▶ _Required work_
For each line in the data below that has the word "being", copy that line.

== Input for this task

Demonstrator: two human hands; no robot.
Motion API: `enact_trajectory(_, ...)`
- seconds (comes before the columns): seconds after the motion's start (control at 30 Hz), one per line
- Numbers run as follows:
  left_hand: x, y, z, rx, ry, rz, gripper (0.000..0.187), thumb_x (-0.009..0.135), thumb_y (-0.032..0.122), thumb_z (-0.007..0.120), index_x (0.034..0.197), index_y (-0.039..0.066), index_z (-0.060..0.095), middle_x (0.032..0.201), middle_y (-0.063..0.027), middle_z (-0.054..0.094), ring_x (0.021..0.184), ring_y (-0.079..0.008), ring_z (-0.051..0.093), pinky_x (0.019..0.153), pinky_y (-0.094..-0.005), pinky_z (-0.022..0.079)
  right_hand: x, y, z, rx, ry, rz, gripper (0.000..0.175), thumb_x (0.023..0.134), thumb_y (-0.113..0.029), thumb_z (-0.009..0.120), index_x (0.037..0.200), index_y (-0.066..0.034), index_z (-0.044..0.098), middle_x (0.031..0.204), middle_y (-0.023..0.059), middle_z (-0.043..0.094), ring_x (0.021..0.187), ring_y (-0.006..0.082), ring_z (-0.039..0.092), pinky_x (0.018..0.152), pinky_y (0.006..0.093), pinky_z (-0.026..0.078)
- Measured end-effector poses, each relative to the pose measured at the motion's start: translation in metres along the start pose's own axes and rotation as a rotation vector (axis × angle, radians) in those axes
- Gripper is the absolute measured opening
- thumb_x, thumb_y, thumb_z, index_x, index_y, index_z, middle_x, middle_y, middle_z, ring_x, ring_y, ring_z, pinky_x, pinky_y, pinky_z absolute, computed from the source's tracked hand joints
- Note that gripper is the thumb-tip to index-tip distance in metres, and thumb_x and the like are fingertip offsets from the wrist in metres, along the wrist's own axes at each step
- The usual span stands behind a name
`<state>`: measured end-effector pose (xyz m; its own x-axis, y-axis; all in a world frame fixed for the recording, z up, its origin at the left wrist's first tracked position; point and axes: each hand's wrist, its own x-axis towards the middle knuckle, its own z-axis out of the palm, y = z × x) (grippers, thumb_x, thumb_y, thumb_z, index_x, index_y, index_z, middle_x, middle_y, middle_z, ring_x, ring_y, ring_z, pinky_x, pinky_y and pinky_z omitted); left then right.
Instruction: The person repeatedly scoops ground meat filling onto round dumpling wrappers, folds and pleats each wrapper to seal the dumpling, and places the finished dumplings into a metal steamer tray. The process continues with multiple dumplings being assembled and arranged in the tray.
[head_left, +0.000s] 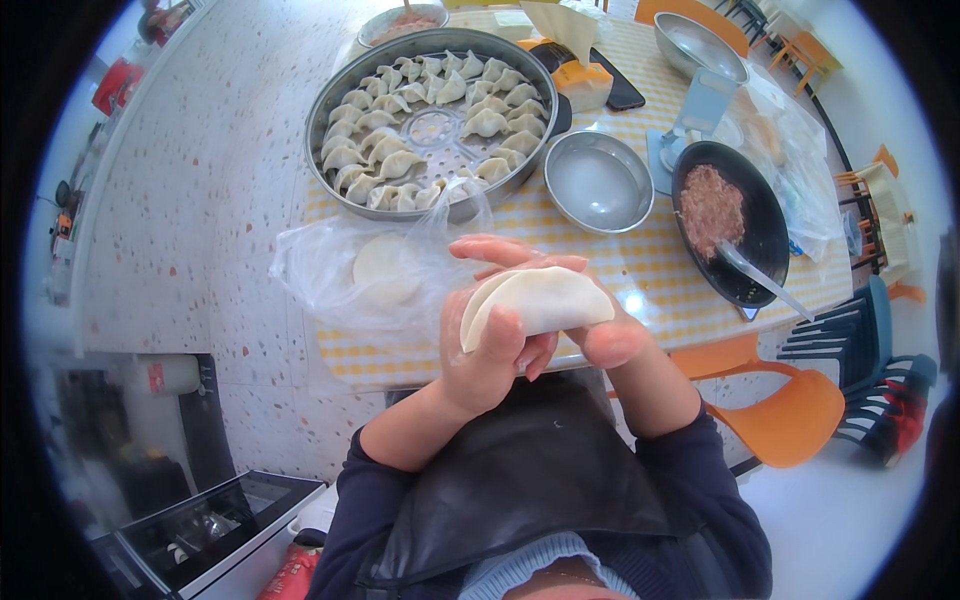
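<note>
A folded dumpling wrapper (551, 300) lies across both hands above the table's front edge. My left hand (480, 337) holds its left end, with the thumb in front. My right hand (611, 330) touches its right end, and some of its fingers are hidden behind the dough. Further wrappers (386, 268) lie in a clear plastic bag to the left. Behind it, a round metal steamer tray (435, 161) holds rows of pleated dumplings (397, 163). On the right, a black bowl (765, 255) contains minced meat filling (711, 206) and a spoon (765, 281).
A metal bowl of liquid (598, 182) stands between tray and black bowl. Behind are a blue phone stand (701, 105), a tissue pack (581, 82), a dark phone (619, 86), another metal bowl (697, 49) and a bowl of filling (401, 24). An orange chair (780, 412) stands at right.
</note>
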<state>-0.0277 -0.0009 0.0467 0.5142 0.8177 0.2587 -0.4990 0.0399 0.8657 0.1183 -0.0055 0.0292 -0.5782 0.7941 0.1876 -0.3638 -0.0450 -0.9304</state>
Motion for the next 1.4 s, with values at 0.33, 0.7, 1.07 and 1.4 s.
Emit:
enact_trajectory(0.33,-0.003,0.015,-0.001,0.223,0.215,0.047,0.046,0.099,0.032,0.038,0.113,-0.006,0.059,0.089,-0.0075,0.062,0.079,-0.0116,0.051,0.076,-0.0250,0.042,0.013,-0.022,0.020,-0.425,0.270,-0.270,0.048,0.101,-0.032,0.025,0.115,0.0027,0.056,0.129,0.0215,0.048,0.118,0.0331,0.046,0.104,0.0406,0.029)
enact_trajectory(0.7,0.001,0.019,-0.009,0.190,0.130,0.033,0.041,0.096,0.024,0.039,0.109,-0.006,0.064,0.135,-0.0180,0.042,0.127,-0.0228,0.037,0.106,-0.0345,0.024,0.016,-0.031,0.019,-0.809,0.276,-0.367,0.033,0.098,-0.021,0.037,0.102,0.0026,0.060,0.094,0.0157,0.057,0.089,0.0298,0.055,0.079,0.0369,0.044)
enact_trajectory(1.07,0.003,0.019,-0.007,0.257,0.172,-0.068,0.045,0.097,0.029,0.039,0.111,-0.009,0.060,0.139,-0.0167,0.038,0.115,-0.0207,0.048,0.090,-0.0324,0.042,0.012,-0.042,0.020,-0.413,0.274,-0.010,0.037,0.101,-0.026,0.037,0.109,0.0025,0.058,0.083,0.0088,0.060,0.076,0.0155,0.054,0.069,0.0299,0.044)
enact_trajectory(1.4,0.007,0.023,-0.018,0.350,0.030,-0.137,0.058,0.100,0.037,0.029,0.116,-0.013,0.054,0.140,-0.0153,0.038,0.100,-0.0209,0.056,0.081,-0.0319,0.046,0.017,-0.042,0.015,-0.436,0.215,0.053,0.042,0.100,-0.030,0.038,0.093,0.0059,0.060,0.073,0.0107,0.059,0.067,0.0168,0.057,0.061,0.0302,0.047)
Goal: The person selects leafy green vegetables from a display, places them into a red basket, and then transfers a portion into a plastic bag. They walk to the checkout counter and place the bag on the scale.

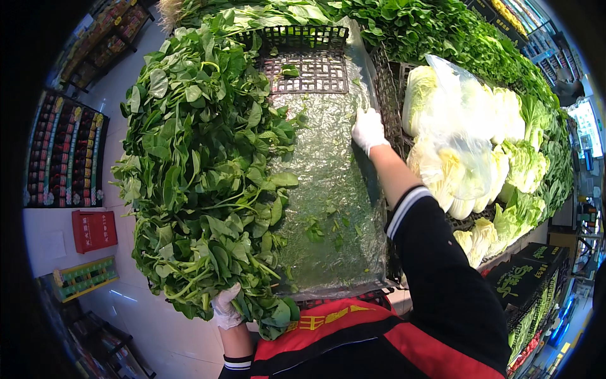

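Note:
A large heap of leafy greens (199, 156) covers the left side of the display. My left hand (227, 308), in a white glove, grips stems at the heap's near edge, and leaves hide part of its fingers. Beside the heap lies a wet, clear plastic sheet (326, 189) with loose leaf scraps on it. My right hand (369, 130), also gloved, is closed on the sheet's right edge. Past the sheet's far end, a black plastic crate (305, 71) shows its lattice base, with one torn leaf on it.
Napa cabbages (504, 118) fill the right side, partly under a clear plastic bag (466, 123). More leafy greens (402, 23) line the back. A red box (94, 231) and a shelf of jars (64, 149) stand left. Black printed cartons (525, 279) are at lower right.

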Action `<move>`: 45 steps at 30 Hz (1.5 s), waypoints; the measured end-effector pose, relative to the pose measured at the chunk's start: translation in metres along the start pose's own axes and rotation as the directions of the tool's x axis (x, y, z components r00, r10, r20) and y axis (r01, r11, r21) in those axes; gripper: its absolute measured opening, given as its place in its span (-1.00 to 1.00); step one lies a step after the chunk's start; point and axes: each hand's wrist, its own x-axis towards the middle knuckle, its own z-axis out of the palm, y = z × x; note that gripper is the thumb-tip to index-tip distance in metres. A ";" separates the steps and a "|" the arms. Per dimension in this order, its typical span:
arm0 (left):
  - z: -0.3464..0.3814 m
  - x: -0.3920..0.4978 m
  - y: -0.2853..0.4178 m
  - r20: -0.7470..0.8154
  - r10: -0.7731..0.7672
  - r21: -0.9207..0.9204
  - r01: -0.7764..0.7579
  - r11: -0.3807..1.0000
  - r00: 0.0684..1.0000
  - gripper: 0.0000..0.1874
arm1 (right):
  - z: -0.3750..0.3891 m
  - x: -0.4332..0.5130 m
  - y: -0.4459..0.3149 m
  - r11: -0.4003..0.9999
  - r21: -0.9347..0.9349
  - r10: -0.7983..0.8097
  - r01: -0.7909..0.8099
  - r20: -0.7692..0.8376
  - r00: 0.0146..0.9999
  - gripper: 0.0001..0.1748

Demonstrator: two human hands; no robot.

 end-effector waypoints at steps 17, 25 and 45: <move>-0.029 0.016 -0.073 -0.007 -0.197 -0.035 0.197 0.980 0.980 -0.24 | -0.028 0.061 -0.114 0.908 0.377 -0.415 0.180 0.863 0.286 -0.61; 0.016 -0.009 -0.025 -0.084 -0.246 -0.225 0.222 0.949 0.966 -0.28 | 0.028 0.146 -0.143 0.895 0.104 -0.446 0.434 0.218 0.868 -0.54; -0.015 -0.017 -0.007 0.159 -0.089 -0.197 0.120 0.973 0.983 -0.36 | -0.017 -0.169 -0.077 0.638 0.412 -0.752 0.650 0.157 0.640 -0.50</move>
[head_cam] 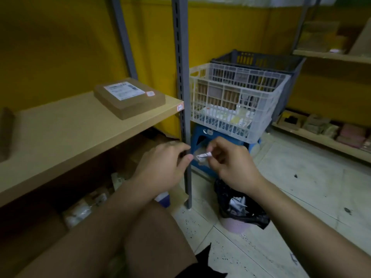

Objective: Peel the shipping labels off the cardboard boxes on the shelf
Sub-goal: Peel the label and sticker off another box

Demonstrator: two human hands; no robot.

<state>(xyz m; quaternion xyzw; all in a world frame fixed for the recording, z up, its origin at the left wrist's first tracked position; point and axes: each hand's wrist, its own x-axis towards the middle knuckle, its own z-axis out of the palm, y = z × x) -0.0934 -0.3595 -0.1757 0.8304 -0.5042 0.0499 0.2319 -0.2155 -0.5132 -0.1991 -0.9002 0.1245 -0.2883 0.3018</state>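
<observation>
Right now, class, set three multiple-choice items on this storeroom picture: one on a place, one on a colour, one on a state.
1. Where does the flat cardboard box lie?
A. on the wooden shelf
B. in the white crate
C. on the floor

2. What colour is the stool under the white crate?
A. red
B. blue
C. green

3. What is the state of the shipping label on the box?
A. half peeled
B. gone
C. still stuck flat on top

Answers: 1 A, the box rests on the shelf board near its right end. 2 B, blue plastic shows beneath the crate. 3 C, the white label lies flat on the box, while the left hand and right hand pinch a crumpled paper scrap above the lined bin.
</observation>
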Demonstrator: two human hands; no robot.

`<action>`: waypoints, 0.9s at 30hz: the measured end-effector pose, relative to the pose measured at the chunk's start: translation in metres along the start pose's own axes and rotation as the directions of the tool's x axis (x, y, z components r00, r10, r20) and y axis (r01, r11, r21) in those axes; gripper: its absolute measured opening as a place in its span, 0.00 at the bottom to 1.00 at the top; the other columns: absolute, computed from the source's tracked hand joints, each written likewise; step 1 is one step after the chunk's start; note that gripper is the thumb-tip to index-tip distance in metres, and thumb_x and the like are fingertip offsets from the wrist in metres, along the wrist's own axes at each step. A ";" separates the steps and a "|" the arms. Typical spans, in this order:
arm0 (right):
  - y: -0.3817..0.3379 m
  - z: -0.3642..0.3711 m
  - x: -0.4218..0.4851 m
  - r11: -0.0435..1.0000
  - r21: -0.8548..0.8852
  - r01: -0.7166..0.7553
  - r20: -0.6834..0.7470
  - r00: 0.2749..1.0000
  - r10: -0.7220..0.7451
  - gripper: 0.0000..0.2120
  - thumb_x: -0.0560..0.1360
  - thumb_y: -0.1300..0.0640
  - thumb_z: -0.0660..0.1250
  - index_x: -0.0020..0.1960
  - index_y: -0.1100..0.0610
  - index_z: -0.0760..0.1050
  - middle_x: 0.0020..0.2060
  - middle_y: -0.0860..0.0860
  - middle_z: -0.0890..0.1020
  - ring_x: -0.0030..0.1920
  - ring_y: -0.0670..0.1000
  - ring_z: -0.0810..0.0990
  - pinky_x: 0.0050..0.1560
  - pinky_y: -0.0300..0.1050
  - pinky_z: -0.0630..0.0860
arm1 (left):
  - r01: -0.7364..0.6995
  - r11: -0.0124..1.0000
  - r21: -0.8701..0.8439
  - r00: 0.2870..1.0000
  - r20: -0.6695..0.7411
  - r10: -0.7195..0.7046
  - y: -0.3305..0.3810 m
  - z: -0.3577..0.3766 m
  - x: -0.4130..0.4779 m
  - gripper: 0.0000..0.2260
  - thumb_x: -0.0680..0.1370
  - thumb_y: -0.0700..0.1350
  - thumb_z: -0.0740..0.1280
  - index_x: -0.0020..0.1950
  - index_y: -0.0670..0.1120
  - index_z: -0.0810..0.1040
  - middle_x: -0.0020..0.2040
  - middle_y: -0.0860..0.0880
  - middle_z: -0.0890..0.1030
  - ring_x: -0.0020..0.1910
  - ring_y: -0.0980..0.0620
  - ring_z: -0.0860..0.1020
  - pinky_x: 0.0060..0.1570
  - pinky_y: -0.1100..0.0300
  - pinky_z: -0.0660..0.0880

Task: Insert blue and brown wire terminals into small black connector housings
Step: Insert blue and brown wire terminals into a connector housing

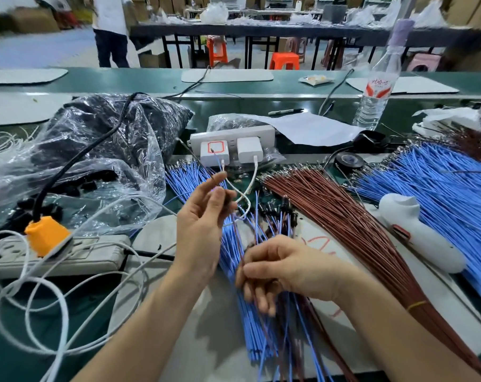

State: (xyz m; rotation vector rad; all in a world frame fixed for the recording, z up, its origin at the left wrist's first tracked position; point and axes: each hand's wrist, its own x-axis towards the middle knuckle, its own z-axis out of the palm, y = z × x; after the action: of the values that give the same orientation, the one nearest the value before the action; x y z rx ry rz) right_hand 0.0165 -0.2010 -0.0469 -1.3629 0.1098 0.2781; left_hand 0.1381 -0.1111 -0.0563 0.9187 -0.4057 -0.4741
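Observation:
My left hand (203, 219) is raised above the bench and pinches a thin wire between thumb and fingertips; what sits at the wire's tip is too small to tell. My right hand (278, 268) lies lower, fingers curled round a bunch of blue and brown wires (261, 232) that end in small black connector housings (284, 208). A bundle of blue wires (234, 255) runs under both hands. A fan of brown wires (352, 224) spreads to the right, with more blue wires (440, 194) beyond it.
A clear plastic bag of black parts (96, 161) sits at the left. White power strips (57, 255) with chargers (214, 153), loose white cables, an orange plug (46, 235), a tape roll (349, 160), a water bottle (377, 89) and a white handheld tool (418, 232) crowd the green bench.

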 end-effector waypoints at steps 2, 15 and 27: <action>-0.003 -0.001 -0.005 0.997 0.016 -0.077 0.169 0.983 0.073 0.09 0.80 0.66 0.58 0.48 0.64 0.76 0.33 0.53 0.82 0.27 0.44 0.80 0.27 0.35 0.76 | -0.015 0.999 -0.033 0.998 -0.065 0.013 0.001 -0.005 0.004 0.09 0.80 0.36 0.60 0.54 0.44 0.78 0.37 0.48 0.81 0.36 0.57 0.78 0.41 0.69 0.76; 0.003 -0.007 0.004 0.986 -0.112 0.122 -0.357 0.921 -0.154 0.07 0.75 0.60 0.68 0.38 0.58 0.80 0.28 0.52 0.79 0.23 0.44 0.73 0.20 0.33 0.64 | -0.315 0.860 0.402 0.945 0.220 0.244 -0.003 0.007 -0.015 0.15 0.78 0.35 0.63 0.62 0.47 0.74 0.42 0.49 0.82 0.39 0.57 0.81 0.46 0.65 0.77; -0.002 -0.007 0.005 0.962 -0.136 0.236 -0.457 0.847 -0.272 0.03 0.73 0.64 0.70 0.44 0.64 0.78 0.33 0.57 0.76 0.24 0.49 0.75 0.23 0.39 0.72 | -0.540 0.678 0.498 0.839 0.378 0.391 -0.010 0.003 -0.018 0.10 0.76 0.46 0.67 0.57 0.55 0.78 0.49 0.57 0.83 0.49 0.55 0.82 0.52 0.59 0.77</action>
State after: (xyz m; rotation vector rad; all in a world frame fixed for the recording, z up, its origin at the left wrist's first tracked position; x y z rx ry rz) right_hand 0.0224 -0.2075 -0.0480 -1.4799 0.3257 -0.2856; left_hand 0.1198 -0.1086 -0.0651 1.3097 -1.0339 0.0451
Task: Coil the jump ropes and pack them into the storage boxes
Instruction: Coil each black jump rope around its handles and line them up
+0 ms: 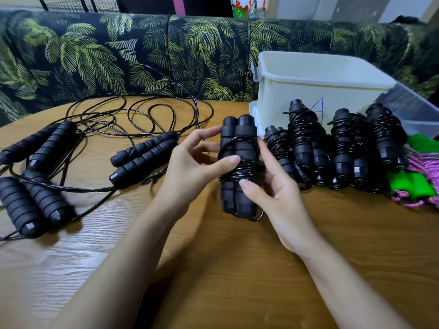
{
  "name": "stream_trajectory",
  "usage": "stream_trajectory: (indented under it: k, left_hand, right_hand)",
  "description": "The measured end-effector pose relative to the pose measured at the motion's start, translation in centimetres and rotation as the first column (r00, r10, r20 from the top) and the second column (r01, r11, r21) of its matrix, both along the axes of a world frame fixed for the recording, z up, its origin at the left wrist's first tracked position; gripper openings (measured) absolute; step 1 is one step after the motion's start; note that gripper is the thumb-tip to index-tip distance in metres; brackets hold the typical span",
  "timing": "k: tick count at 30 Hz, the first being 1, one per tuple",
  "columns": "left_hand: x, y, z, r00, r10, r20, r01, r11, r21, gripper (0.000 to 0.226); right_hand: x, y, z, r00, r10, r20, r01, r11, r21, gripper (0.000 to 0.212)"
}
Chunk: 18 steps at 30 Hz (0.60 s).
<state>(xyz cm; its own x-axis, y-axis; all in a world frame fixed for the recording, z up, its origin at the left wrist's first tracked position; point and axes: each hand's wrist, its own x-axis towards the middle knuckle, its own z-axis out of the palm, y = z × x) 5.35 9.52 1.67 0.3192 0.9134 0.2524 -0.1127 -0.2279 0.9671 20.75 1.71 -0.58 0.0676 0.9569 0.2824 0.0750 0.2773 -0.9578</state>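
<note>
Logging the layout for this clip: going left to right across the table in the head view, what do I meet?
Loose black foam-handled jump ropes → left hand → half-wound black rope bundle, held by both hands → right hand → row of coiled black rope bundles → green-handled pink rope.

On my feed, two bare hands, left hand (187, 167), right hand (278, 198), slim fingers (209, 131), short rounded nails (234, 160), bare wrists (306, 245) and forearms (123, 252).
</note>
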Motion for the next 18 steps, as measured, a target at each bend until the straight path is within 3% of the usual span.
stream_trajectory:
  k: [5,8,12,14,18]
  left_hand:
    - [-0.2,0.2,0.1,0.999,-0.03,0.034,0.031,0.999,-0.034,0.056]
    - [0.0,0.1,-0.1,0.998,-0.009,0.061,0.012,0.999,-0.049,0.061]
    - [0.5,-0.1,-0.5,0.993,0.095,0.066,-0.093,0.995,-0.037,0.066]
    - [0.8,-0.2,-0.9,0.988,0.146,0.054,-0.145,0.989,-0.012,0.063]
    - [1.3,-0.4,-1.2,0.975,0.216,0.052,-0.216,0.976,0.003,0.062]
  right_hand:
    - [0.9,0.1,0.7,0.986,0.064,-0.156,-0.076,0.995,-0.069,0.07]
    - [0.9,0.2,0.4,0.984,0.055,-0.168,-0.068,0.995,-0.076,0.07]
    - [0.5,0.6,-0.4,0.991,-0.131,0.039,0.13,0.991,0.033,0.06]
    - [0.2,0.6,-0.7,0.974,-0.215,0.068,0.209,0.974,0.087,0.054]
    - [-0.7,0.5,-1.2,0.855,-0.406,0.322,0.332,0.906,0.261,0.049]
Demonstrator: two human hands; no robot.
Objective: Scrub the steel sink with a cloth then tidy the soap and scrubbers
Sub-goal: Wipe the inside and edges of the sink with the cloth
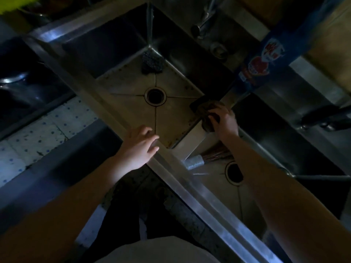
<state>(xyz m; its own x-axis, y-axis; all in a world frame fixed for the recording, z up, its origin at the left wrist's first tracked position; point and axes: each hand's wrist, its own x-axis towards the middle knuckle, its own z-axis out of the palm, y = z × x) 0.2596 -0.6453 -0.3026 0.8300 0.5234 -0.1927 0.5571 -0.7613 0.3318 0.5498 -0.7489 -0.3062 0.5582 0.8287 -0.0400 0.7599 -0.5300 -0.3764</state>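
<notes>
The steel sink (123, 88) has two basins split by a divider (191, 139). My right hand (225, 120) grips a dark cloth (203, 111) and presses it on the divider's top at the left basin's right corner. My left hand (140, 147) rests flat on the sink's front rim, fingers apart, holding nothing. A dark scrubber (152, 62) lies in the left basin's far corner. A blue soap packet (264, 59) stands on the back ledge. A brush with a silver-wrapped handle (197, 161) lies in the right basin.
The left basin's drain (155, 96) is open; the right basin's drain (234, 173) is partly under my forearm. A tap (204, 21) rises at the back. Dotted floor tiles (47, 126) lie left. The scene is dim.
</notes>
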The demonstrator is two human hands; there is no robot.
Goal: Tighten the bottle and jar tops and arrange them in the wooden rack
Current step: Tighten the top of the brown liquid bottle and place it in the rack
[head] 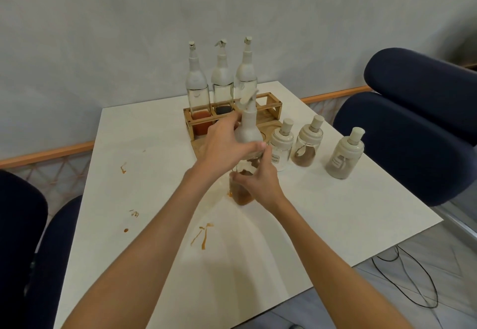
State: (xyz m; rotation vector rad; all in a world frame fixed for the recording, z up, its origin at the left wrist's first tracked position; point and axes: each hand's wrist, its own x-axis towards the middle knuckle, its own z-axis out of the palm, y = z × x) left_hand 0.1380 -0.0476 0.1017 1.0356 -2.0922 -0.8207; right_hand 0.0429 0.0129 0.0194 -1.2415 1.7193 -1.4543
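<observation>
step: tightening bottle (242, 197) | left hand (227, 145) wrapped round its top (248, 132), right hand (258, 181) gripping lower down | bottle's mid bench (154, 173), just short of rack (273, 107) | next, I reckon: lift into free slot, then jars (307, 145)

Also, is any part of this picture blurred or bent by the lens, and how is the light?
Head view: the top of the held bottle is smeared by motion, as is the left hand gripping it; the three jars beside it look sharper. Head view: the wide lens seems to stretch the dark chair at the right edge. Head view: soft, even light, no strong glare.
</observation>
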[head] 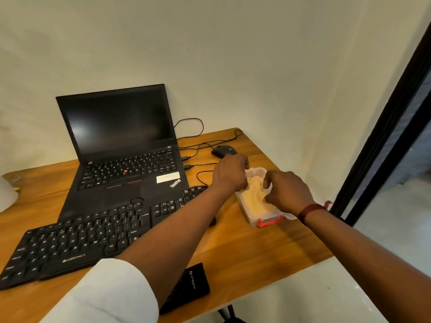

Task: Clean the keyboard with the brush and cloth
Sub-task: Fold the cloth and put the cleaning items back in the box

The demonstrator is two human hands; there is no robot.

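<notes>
White sleeve (109, 292) | left hand (231, 174), right hand (289, 192) pinch cloth (253, 199) (in box (251, 217))

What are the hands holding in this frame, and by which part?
The left hand appears to pinch the beige cloth at its far edge, the right hand at its right edge. The cloth lies in the clear container.
</notes>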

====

▶ _Response for this exercise_
Instruction: The person repeatedly scoops ground meat filling onto round dumpling wrappers, folds and pleats each wrapper to seal the dumpling, and places the finished dumplings into a metal steamer tray. The process continues with multiple dumplings being assembled and arranged in the tray.
  "timing": "k: tick count at 30 Hz, the first being 1, one per tuple",

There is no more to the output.